The Haunted Hathaways.
The Haunted Hathaways.
[Music.]
Hey, what are you doing, son? I'm installing a happy doorbell.
And there it is.
Welcome, friends, we're so glad you're here.
We are the Prestons and we wish you good cheer.
La, la, la, la please stay awhile.
La, la, la, la we promise you a smile.
That will never get old.
Am I right? Dad, any chance I could get a new brother? Because this one is not working out.
[Chuckles.]
Louie, Miles is a friendly ghost.
You just need to embrace it, like I have.
Welcome, friends, we're so glad you're here.
We are the Prestons and we wish you good cheer.
[Shudders.]
I got to go.
Nice tune.
Is that in the key of lame? I wish I had a badder brother.
He could teach me how to be a scarier ghost.
Instead, I get this guy.
[Humming.]
You don't need him.
You have the great "Frankini".
I stopped doing the cape twirl after an unfortunate incident.
Could that hypnotism stuff really make me a scarier ghost? Absolutely.
Oh, yeah.
You're getting sleepy.
When I snap, you'll be hypnotized.
And you'll be the baddest, scariest ghost around.
[Snaps.]
Whoa! I do feel different.
Everyone, kneel before me, as I breathe fire.

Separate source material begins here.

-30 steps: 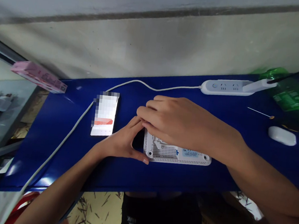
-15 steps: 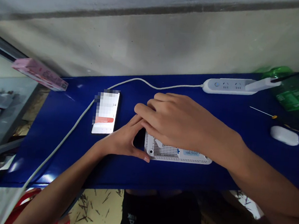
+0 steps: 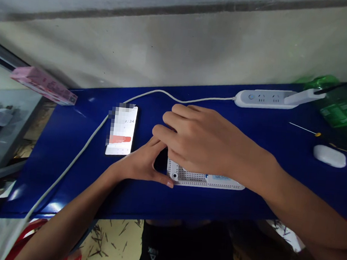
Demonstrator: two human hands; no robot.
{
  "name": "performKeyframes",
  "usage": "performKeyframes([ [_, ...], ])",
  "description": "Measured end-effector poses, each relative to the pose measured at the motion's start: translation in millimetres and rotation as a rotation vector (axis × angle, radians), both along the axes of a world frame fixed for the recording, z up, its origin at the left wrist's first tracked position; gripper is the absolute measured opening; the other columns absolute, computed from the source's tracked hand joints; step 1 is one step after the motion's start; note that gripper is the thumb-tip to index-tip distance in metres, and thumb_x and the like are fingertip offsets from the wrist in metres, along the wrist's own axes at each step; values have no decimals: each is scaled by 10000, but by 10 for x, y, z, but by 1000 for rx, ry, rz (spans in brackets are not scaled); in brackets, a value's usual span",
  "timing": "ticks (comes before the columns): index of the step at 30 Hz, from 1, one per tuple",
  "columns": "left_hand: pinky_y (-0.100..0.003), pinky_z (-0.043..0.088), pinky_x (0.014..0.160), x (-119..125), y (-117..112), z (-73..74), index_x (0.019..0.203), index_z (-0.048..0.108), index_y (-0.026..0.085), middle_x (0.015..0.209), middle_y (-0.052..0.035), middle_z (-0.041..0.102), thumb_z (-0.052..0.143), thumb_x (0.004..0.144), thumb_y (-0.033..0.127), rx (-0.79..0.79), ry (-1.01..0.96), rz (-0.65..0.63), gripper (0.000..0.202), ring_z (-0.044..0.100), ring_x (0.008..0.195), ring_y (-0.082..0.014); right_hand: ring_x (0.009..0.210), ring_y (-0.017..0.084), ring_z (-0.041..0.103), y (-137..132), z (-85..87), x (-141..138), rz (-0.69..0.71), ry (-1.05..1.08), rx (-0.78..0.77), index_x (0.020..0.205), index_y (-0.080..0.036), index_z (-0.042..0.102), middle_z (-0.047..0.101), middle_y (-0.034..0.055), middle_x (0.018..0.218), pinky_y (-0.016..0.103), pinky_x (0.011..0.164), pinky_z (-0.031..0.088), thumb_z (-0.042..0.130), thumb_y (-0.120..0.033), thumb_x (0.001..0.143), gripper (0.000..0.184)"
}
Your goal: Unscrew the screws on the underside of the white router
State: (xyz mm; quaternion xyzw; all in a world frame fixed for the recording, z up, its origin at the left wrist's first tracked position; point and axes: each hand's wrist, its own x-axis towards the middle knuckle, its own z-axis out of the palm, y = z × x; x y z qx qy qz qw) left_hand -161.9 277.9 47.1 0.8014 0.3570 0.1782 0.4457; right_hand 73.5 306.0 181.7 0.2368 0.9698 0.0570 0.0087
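A white plastic device casing [image 3: 226,184] dotted with vent holes lies flat on the blue table, with a screw hole at its near left corner and a pale blue label. My left hand [image 3: 146,160] grips its left end, the thumb on the near corner and the fingers at the far side, partly covered. Over the casing's upper left part, my right hand [image 3: 191,136] is closed, its fingers curled down beside the left fingertips. What the right fingertips hold, if anything, is hidden under the hand.
A lit phone [image 3: 123,129] lies left of my hands. Behind runs a white cable to a power strip [image 3: 267,99]. At right are a green bottle [image 3: 343,113], a yellow-tipped thin rod [image 3: 318,134] and a white earbud case [image 3: 329,156]. A pink box [image 3: 44,85] stands at the left.
My right hand has shifted slightly left and its fingers have turned, now covering more of the casing. The left hand keeps its hold.
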Motion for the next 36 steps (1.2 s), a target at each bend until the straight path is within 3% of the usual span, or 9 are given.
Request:
performKeyframes([
  [6,-827,502,1376,3,0,2,1748,550,244,1843,-209,523,1111,743,710,15,-2,-4,1241,495,1704,-554,742,186,474,-27,-15,-14,-56,-107,34,1085,-207,696,616,-36,777,332,641,269,654,-108,1128,116],
  [10,-829,535,1345,1,-3,0,1721,574,261,1764,-185,608,1115,735,710,9,3,14,1211,544,1660,-545,868,206,568,-31,-27,-24,-25,-63,52,1068,-202,697,699,28,920,327,652,291,599,-150,1164,147],
  [15,-817,530,1354,-7,-2,-1,1702,580,228,1725,-207,624,1107,748,714,26,4,-5,1194,549,1654,-533,813,198,546,-23,-54,-19,-52,-67,95,1083,-204,702,676,-2,851,340,675,306,587,-60,1137,192],
  [18,-820,523,1358,-12,1,-17,1736,549,221,1763,-222,590,1111,748,706,36,-9,-7,1236,527,1671,-540,876,210,580,-21,-56,-18,-41,-39,117,1053,-202,707,719,38,937,341,684,318,555,-96,1168,218],
  [23,-826,539,1342,-13,3,-36,1708,593,260,1745,-195,621,1121,730,704,29,4,4,1197,554,1646,-544,826,200,550,-29,-63,-28,-60,-55,73,1105,-202,713,691,4,870,339,687,323,589,-78,1151,182],
  [27,-815,556,1332,-9,6,-24,1739,567,270,1764,-189,598,1123,726,704,28,-1,6,1234,554,1647,-538,928,219,598,-18,-84,-22,-45,-16,83,1078,-199,717,739,54,985,337,703,344,560,-139,1189,201],
  [29,-823,546,1336,-8,9,-20,1731,576,270,1738,-187,618,1123,726,704,30,0,-3,1224,548,1652,-541,908,217,595,-9,-100,-15,-70,-1,77,1108,-196,727,740,43,946,332,687,334,552,-169,1211,205],
  [32,-825,526,1353,-6,11,-14,1736,572,273,1702,-183,639,1116,736,706,26,10,-9,1219,552,1648,-536,841,201,568,2,-122,-8,-90,3,88,1156,-191,728,716,9,863,326,661,305,578,-140,1197,164],
  [36,-825,503,1372,-6,8,-13,1765,546,249,1718,-198,623,1117,723,720,22,4,5,1278,534,1663,-546,925,214,604,10,-130,-17,-32,10,109,1167,-181,723,744,47,969,329,698,339,535,-108,1182,202],
])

Bubbles? Okay, I'm still the same.
I am the baddest, scariest ghost around.
It's go time.
What could get us first place in the Talent Show? I could saw you in half.
- You know magic? - No.
Why? Hey, remember last week we were messing around with that dance that was half hip-hop, half gymnastics? Do I? No.
But I love it! Let's dance.
Shh.
Keep your voice down.
I love my Mom, but she tends to get overly involved in anything performance related.
- No problem.
- Cool.
So how about opening with Hey, girls, what you doing? Whoa.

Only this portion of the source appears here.